__Exercise__
The answer must be an exact copy of the listing below.

-- Source material follows --

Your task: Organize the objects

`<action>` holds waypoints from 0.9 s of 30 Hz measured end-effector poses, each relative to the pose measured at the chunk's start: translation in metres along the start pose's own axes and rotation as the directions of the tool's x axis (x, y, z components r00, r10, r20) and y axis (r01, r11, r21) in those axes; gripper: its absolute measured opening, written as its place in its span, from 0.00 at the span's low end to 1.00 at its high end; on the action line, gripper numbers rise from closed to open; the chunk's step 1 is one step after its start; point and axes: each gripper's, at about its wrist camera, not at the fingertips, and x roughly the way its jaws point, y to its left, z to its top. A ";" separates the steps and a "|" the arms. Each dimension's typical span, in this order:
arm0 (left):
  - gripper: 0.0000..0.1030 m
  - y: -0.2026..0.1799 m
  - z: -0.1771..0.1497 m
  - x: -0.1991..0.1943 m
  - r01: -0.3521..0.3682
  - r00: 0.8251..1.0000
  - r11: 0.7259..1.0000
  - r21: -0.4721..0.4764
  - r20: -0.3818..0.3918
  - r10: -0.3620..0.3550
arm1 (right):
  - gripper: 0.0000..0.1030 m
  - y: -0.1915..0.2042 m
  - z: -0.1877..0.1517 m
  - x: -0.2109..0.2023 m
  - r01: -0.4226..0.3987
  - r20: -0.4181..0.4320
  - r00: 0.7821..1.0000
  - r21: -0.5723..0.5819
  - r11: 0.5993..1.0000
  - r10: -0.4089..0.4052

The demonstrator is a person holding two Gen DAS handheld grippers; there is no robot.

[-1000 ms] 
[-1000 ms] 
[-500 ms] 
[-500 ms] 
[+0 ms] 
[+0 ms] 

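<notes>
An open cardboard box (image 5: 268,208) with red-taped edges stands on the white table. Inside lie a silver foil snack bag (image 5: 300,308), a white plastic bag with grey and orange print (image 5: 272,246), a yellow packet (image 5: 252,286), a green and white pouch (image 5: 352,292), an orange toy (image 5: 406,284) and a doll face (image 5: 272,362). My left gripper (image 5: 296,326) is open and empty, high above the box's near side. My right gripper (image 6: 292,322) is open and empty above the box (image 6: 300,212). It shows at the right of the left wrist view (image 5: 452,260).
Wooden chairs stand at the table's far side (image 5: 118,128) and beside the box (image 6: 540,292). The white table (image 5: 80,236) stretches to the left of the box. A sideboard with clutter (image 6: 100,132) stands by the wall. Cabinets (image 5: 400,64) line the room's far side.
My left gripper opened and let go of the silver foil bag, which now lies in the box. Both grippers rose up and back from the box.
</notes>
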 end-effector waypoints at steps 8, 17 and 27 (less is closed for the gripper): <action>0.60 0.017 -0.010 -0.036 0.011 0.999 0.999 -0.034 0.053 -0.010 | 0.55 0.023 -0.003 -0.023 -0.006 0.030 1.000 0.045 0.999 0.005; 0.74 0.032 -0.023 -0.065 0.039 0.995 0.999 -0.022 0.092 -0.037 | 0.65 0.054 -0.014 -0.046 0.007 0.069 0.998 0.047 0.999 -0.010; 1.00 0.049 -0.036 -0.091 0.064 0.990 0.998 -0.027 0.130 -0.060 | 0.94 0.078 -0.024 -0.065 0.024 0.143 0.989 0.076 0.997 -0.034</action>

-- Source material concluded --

__Response to this exercise__
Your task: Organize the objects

`<action>` holds waypoints from 0.9 s of 30 Hz measured end-effector poses, each relative to the pose measured at the chunk's start: translation in metres along the start pose's own axes and rotation as the directions of the tool's x axis (x, y, z components r00, r10, r20) and y axis (r01, r11, r21) in those axes; gripper: its absolute measured opening, written as its place in its span, from 0.00 at the span's low end to 1.00 at its high end; on the action line, gripper numbers rise from closed to open; the chunk's step 1 is one step after its start; point and axes: each gripper's, at about its wrist camera, not at the fingertips, and x roughly the way its jaws point, y to its left, z to its top. A ";" separates the steps and a "|" the arms. Each dimension's typical span, in this order:
arm0 (left):
  - gripper: 0.0000..0.1030 m
  - y: -0.2026..0.1799 m
  - z: -0.1771..0.1497 m
  - x: -0.1991..0.1943 m
  - r01: -0.3521..0.3682
  - r00: 0.8251..1.0000
  - r11: 0.7259..1.0000
  - r21: -0.4721..0.4764
  - r20: -0.3818..0.3918
  - r10: -0.3620..0.3550
arm1 (right):
  - gripper: 0.0000..0.1030 m
  - y: -0.1915..0.2042 m
  - z: -0.1877..0.1517 m
  - x: -0.2109..0.2023 m
  - r01: -0.4226..0.3987
  - r20: -0.4181..0.4320
  - r00: 0.7821..1.0000
  - r21: -0.5723..0.5819
  - r11: 0.5993..1.0000
  - r10: -0.4089..0.4052

The demonstrator is a person holding two Gen DAS handheld grippers; there is no robot.

[-1000 ms] 
[-1000 ms] 
[-500 ms] 
[-500 ms] 
[+0 ms] 
[+0 ms] 

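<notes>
An open cardboard box (image 5: 268,208) with red-taped edges stands on the white table. Inside lie a silver foil snack bag (image 5: 300,308), a white plastic bag with grey and orange print (image 5: 272,246), a yellow packet (image 5: 252,286), a green and white pouch (image 5: 352,292), an orange toy (image 5: 406,284) and a doll face (image 5: 272,362). My left gripper (image 5: 296,326) is open and empty, high above the box's near side. My right gripper (image 6: 292,322) is open and empty above the box (image 6: 300,212). It shows at the right of the left wrist view (image 5: 452,260).
Wooden chairs stand at the table's far side (image 5: 118,128) and beside the box (image 6: 540,292). The white table (image 5: 80,236) stretches to the left of the box. A sideboard with clutter (image 6: 100,132) stands by the wall. Cabinets (image 5: 400,64) line the room's far side.
My left gripper opened and let go of the silver foil bag, which now lies in the box. Both grippers rose up and back from the box.
</notes>
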 end-effector waypoints at steps 8, 17 and 27 (less is closed for the gripper): <action>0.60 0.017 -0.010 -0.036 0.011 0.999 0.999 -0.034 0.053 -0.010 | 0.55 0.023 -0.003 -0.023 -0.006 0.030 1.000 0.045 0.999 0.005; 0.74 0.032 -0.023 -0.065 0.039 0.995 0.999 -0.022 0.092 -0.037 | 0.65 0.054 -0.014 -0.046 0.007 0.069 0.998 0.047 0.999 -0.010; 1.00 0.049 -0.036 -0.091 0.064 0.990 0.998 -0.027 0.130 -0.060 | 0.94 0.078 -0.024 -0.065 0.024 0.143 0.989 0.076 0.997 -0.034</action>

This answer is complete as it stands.